From the other side of the fence...
As a hearing student who is doing the opposite, taking sign language classes from hearing and Deaf teachers, I too have experienced how a hearing teacher can restrict her students!
I took an ASL I class with a Hearing instructor, the head honcho of the Speech, Language, and Communications department, and let me tell you, not only did I NOT learn American Sign Language, but I came away afraid to even try signing with Deaf people!
The way she described the culture made Deaf sound arrogant, bossy, and as if they'd bite my head off if I even tried signing with them; luckily, I failed the class (extremely unusual for me since otherwise I maintain a 3.8 GPA) and then retook it with a Deaf professor. Not only was I completely incapable of signing with her at the beginning, half the signs I DID remember were wrong.

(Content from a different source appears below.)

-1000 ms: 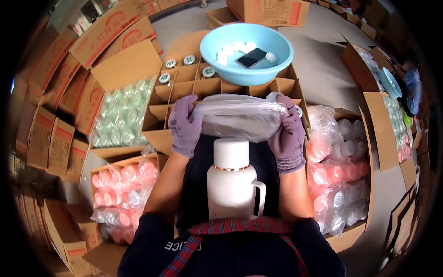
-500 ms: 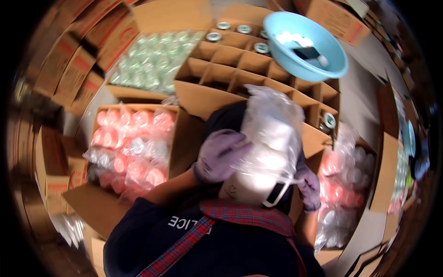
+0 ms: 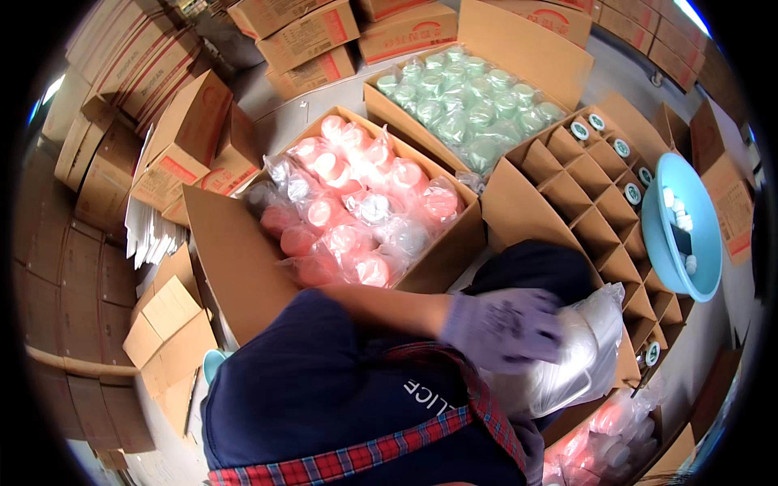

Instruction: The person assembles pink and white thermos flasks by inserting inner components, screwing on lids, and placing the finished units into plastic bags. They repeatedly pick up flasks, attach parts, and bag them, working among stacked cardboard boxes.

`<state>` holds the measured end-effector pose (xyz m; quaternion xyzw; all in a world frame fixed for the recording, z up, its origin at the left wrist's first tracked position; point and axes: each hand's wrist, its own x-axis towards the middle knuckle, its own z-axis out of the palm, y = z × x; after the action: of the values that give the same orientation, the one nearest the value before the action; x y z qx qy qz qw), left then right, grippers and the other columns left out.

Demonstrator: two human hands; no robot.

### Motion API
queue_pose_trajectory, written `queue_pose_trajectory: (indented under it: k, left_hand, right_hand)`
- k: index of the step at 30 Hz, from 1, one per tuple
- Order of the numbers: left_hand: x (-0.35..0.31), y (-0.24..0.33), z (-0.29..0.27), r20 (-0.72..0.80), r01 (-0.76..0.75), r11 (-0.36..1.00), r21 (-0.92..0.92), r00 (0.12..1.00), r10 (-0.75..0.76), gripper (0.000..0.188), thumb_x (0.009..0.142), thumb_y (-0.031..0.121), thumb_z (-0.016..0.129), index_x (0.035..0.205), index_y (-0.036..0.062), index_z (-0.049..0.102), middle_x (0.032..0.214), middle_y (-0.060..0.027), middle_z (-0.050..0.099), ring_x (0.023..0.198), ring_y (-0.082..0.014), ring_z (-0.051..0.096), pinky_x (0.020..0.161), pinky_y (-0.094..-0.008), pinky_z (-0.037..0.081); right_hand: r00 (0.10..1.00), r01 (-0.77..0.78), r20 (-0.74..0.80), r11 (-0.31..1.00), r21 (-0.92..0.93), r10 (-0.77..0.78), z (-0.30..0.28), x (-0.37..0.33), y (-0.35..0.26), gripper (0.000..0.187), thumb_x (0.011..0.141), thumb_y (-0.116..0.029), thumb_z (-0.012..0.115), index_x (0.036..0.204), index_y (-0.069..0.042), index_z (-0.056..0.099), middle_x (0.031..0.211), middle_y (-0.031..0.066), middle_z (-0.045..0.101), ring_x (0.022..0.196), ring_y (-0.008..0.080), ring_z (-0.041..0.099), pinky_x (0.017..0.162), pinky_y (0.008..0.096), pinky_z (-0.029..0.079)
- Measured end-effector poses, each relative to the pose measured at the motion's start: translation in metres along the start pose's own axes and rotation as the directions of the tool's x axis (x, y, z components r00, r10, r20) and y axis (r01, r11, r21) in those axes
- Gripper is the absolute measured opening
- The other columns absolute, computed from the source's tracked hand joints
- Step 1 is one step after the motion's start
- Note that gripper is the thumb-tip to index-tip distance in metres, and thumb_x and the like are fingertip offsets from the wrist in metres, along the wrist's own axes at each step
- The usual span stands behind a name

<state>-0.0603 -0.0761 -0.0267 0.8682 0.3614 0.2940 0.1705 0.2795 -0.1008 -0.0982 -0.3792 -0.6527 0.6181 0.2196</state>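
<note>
My left hand [image 3: 506, 326], in a pale purple glove, reaches in from the left across my lap. Its fingers lie over a clear plastic bag [image 3: 598, 336] and are smeared by motion, so their grip is unclear. Inside the bag is a white container with a loop handle [image 3: 571, 390]. A strip of purple-grey, perhaps my right hand [image 3: 531, 449], shows low beside my apron; its fingers are hidden. Just beyond the bag stands a divided carton [image 3: 559, 212] holding several jars with white-and-green lids.
An open carton of bagged pink and clear cups [image 3: 344, 215] stands left of my lap. Behind it is a carton of green bagged cups [image 3: 470, 105]. A blue basin [image 3: 705, 219] holds white pieces and a dark phone-like object. More pink cups [image 3: 604, 441] are at lower right. Stacked cartons [image 3: 312, 40] surround the area.
The view has swung left, so the cartons and bagged white container appear farther right. My left hand now lies across the bag. My right hand, visible by the handle before, is mostly hidden.
</note>
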Motion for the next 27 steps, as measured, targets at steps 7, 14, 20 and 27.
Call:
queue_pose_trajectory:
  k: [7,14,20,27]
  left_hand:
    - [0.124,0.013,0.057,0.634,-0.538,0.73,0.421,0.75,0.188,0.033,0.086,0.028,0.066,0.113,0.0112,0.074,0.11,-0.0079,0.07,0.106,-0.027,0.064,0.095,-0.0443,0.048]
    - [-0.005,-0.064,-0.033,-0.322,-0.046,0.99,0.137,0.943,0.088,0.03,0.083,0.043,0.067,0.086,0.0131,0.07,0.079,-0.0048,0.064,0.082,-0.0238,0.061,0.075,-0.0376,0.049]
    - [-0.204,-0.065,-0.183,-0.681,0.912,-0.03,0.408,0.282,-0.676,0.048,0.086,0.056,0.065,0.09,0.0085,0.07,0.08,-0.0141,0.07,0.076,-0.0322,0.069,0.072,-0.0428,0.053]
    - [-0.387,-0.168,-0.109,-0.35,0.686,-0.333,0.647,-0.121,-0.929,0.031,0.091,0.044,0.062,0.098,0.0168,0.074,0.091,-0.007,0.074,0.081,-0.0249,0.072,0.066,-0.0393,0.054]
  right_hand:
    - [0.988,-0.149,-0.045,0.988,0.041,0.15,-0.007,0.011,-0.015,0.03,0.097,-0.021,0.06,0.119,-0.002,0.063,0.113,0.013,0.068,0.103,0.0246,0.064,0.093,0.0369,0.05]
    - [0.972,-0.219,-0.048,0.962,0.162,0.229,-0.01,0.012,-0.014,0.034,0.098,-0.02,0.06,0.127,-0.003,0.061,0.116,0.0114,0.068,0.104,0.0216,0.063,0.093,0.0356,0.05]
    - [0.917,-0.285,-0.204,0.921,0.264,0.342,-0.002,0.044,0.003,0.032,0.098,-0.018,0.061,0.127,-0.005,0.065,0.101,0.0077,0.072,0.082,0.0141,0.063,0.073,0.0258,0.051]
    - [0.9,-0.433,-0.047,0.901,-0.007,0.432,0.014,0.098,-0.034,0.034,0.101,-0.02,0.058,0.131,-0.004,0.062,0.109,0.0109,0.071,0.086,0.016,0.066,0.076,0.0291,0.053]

My hearing "teacher" mistook the sign for Crack Cocaine with Coca-Cola, flat out made up signs for common questions like "How" (you should have seen the look on my wonderful Deaf professor's face when I tried to ask how she was!), and would make up answers to questions that were entirely incorrect!
After taking two ASL classes with Deaf instructors, I've come to a completely different conception of Deaf culture and can actually hold a conversation now, albeit I still have to fingerspell occasionally.. But then, I'm only halfway through ASL II, so I'll get better!
Now, I want to add, this thread is of particular interest to me since I decided to change my major to English Education, and eventually will be a teacher for Deaf high schoolers, and I'm hearing. It angers me that teachers only speak in some instances and don't sign! How do Deaf children even learn efficiently, if at all?! My Deaf professors agree with me there, but.. anyway.
Not all hearing teachers are like that but most are. It is also not even the teachers' fault. It is the system....and it starts at the deaf education training programs.
I haven't started my Deaf Education training yet, since I'm still working on getting my teacher's certification as an undergrad, (and therefore don't know firsthand) but I did do some research into the master's program I'm interested in; I was SHOCKED to discover that Deaf Education was lumped in with Special Education for children with learning disabilities (like autism and such). I'll bet that's where part of the problem rears its ugly head!
I honestly don't know what else to say about this subject, but I remember all the dynamic English teachers I had in high school (who made me love the language--the written language, not the oral!) and want to give that to Deaf students too.
Literacy is the most treasured gift I have, in my humble opinion; being able to read, and read well, liberates me. Reading enables me to do whatever in life that I want, writing helps me influence whoever I want, and it absolutely breaks my heart that intelligent, capable high schoolers are graduating with 3rd grade reading levels!
Anyway.. that's my opinion, if I've made any faux pas in anything I apologize, this is my first time on this forum!